I have decided to go to Portugal for the first free weekend at the end of January. Almost everyone in the group is going through a travel agency. I'm excited and nervous to go to a country where i don't speak the language. Although hopefully my Spanish skills will help me to understand what they're saying over there.
Our home is still working out perfectly. Both Hannah and myself still find it difficult to adapt to the weird eating schedule, along with the diet. It's just full of olive oil. It's like the only thing they know how to cook with.
This is how people park in Spain:

Hannah and I decided to go for a walk yesterday during the siesta instead of lay down with a full belly of food, and we stumbled into the public library.

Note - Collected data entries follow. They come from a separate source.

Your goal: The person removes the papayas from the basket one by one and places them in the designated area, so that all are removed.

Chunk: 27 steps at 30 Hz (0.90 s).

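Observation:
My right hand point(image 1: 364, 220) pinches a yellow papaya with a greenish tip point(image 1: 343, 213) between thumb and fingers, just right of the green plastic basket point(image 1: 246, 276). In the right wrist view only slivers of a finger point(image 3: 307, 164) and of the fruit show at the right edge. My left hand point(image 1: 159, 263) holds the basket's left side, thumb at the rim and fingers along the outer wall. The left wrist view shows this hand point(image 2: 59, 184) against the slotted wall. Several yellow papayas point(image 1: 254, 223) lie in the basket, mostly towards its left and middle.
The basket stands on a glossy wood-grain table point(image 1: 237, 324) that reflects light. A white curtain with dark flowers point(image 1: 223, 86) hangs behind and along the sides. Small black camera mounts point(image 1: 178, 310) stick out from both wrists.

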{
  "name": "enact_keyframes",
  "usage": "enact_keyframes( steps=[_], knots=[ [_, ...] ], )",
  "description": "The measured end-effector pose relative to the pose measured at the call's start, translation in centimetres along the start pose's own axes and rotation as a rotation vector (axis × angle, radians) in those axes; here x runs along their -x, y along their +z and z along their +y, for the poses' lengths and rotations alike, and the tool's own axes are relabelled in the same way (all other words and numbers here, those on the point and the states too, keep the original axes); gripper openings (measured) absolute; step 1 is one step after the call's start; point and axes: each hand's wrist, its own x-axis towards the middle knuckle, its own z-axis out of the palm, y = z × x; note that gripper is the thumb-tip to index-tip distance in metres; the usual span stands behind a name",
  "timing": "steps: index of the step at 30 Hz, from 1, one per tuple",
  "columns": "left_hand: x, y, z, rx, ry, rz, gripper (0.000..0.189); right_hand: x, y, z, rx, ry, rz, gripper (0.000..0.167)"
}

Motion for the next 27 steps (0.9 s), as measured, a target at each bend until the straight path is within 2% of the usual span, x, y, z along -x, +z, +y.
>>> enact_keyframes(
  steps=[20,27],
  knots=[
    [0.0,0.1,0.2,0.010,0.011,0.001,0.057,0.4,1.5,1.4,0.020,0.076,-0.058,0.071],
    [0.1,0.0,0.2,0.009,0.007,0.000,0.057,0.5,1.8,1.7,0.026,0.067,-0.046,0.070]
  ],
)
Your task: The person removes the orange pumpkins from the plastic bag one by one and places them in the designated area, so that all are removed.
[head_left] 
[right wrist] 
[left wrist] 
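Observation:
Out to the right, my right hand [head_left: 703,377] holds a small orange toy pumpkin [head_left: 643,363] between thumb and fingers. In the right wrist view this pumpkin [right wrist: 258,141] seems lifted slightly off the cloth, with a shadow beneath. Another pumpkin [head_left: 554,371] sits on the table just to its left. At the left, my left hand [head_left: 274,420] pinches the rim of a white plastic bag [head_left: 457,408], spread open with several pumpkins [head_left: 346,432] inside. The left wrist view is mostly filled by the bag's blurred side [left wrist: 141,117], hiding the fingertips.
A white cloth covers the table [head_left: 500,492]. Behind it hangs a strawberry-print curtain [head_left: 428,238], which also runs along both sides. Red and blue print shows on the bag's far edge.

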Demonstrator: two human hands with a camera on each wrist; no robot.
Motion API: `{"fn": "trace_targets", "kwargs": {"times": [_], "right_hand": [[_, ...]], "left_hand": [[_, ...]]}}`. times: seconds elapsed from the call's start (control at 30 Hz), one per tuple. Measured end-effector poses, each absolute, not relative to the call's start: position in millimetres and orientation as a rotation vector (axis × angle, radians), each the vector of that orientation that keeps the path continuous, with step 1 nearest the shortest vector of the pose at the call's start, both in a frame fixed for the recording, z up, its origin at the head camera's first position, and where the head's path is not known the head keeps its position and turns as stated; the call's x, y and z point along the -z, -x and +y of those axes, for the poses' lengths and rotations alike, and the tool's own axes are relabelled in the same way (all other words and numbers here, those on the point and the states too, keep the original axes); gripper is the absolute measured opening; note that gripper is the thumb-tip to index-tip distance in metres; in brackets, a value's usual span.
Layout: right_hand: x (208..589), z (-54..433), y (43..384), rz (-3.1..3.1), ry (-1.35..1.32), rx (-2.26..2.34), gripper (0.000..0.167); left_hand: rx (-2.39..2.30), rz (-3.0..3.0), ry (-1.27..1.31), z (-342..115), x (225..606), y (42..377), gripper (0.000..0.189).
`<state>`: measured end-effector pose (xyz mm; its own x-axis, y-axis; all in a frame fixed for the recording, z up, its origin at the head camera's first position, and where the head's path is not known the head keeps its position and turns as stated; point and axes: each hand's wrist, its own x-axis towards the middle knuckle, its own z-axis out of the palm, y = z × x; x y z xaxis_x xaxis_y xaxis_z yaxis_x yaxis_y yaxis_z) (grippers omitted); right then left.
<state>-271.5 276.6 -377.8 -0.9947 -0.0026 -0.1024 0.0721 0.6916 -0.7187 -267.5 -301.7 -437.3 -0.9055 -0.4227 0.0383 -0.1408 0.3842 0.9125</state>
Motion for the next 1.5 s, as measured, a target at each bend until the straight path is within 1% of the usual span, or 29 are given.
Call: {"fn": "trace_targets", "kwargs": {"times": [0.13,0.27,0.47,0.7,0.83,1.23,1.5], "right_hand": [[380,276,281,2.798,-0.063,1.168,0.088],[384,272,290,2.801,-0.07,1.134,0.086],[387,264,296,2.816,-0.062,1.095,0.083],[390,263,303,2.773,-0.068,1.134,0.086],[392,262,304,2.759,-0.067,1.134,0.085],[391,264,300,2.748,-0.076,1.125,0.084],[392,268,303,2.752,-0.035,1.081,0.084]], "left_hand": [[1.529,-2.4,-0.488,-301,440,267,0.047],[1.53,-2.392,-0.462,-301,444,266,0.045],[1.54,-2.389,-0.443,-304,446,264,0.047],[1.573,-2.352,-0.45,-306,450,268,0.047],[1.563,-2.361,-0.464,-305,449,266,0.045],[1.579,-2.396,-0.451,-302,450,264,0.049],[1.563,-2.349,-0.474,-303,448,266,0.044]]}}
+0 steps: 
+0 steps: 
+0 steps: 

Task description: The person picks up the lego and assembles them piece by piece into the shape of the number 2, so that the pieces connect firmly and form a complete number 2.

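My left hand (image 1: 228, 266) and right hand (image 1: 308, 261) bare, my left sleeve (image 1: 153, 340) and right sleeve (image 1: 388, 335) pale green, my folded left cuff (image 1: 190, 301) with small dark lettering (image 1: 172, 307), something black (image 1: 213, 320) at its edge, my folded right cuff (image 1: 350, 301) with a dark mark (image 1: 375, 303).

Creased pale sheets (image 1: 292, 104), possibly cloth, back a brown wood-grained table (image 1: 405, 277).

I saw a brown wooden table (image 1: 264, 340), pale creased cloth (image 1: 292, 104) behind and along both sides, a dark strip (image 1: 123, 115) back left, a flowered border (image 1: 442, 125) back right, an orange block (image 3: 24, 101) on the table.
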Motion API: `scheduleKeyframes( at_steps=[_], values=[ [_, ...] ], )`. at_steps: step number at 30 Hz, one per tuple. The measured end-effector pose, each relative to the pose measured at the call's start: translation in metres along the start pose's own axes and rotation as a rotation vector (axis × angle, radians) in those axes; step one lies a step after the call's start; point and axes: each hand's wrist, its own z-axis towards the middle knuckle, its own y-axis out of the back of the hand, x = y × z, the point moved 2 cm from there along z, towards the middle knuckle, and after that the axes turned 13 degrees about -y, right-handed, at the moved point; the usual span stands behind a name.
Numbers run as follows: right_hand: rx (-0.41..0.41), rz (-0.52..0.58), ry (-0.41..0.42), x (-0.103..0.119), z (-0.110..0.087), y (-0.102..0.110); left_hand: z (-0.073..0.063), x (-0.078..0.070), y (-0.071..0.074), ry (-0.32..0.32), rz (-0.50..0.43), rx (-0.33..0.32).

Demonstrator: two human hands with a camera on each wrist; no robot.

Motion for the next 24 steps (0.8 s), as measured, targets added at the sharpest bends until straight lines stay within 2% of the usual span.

What a beautiful building! It has a courtyard in the middle with a (nonfunctioning) well. I have been to New York City plenty of times, and I never gawk at all the amazing buildings and architecture towering above my head, but I simply can't help it here. I walk to and from the University with my mouth open, almost drooling with awe. And the fact that these ancient buildings are being used to sell plastic souvenirs and $5 ESPANA t-shirts is pretty funny too. People that are born here probably think buildings in the US are so odd. Our madre just visited NYC for the first time last year, and she said "all the buildings are made of glass and crystal." Well, all of the buildings here are made of gigantic stone bricks. And it's hard to distingush what was built originally as a church or for other reasons, becasue everything looks so...cathedral-like.

Yesterday was also the inauguration. Hannah and I watched it at our house with our madre and her sister. It's the first time that I wish I were at home instead of here. I went out with two other girls to celebrate. I thought more people here would notice we were from the US and high 5 us, but no one did. Oh well, I was high-fiving myself all day.